Siempre ha sido difícil de calcular el valor total de los servicios meteorológicos para el público. En el sector económico varios estudios han calculado que la relación costo–beneficio tiene un valor aproximado de 10 a 1, pero el valor de los servicios que ayudan a reducir la pérdida de vidas o bienes es menos cuantificable. En todo caso, parece que en el futuro nuestras actividades dependerán cada vez más del tiempo y que los SMN serán llamados a dar consejos, instrucciones e información sobre un conjunto cada vez más amplio de temas.

Estas nuevas expectativas y solicitudes abarcarán no sólo los servicios tradicionales hasta ahora, sino nuevos campos, como el desarrollo sustentable.
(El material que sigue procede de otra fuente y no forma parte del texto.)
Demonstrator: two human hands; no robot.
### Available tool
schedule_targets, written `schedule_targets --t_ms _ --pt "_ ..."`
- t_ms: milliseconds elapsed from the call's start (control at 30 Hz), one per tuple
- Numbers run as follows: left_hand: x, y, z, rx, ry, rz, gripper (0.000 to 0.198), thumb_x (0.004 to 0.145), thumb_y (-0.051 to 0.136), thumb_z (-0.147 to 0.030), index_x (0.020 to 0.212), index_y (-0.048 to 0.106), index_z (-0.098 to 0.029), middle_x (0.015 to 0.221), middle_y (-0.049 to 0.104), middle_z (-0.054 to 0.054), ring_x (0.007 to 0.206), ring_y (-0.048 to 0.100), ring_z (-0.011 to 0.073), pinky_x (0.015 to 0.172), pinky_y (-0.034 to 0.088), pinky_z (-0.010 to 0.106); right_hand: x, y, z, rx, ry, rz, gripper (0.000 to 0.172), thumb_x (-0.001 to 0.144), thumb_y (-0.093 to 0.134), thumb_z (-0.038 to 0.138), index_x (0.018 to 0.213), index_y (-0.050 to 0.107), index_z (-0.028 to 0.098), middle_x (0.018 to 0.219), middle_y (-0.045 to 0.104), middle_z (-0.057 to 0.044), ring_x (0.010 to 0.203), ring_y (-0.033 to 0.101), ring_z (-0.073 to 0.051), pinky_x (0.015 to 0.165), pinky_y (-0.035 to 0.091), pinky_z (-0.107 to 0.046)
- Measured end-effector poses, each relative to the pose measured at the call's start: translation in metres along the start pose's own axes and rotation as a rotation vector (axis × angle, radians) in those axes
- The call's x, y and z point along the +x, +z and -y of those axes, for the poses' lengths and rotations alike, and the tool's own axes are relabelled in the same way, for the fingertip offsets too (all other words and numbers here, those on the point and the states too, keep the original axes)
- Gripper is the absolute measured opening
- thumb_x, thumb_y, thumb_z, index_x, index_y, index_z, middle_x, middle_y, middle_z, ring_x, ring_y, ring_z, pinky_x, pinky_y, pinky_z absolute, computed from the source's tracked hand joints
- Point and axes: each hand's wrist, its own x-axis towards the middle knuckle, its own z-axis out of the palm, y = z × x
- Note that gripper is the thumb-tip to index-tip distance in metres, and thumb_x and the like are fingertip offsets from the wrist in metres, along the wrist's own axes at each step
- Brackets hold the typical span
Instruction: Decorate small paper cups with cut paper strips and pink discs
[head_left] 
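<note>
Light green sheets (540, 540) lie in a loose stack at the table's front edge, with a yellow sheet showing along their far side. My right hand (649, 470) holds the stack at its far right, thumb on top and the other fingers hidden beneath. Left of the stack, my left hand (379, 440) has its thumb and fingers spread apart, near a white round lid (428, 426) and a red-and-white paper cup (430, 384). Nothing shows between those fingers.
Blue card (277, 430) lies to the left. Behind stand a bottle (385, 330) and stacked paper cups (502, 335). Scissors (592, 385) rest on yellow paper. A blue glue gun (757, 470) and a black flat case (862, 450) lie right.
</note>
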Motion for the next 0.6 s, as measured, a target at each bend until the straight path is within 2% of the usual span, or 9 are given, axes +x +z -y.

Un parámetro nuevo en el campo de la salud, que se prevé actualmente por la mayoría de los SMN de los países de latitudes medias y altas, es la intensidad de la radiación ultravioleta, cuya longitud de onda es responsable de los eritemas. Esta información, cuyo objetivo es instruir acerca de la exposición a los rayos del sol, potencialmente dañinos, se suele dar en forma de un índice, que es más fácil de comprender por el hombre de la calle que las unidades científicas.

Éste es tan sólo un ejemplo de respuesta de la meteorología a las necesidades humanas. El mundo continúa cambiando y las nuevas realidades económicas y políticas del siglo próximo significarán nuevas solicitudes, nuevos servicios y nuevos desafíos, los cuales, aunque formidables, se podrán resolver. A lo largo de la historia, los meteorólogos han estado siempre orientados hacia el servicio y han sido sensibles a las necesidades y actividades humanas. Hay todas las razones para suponer que continuarán así.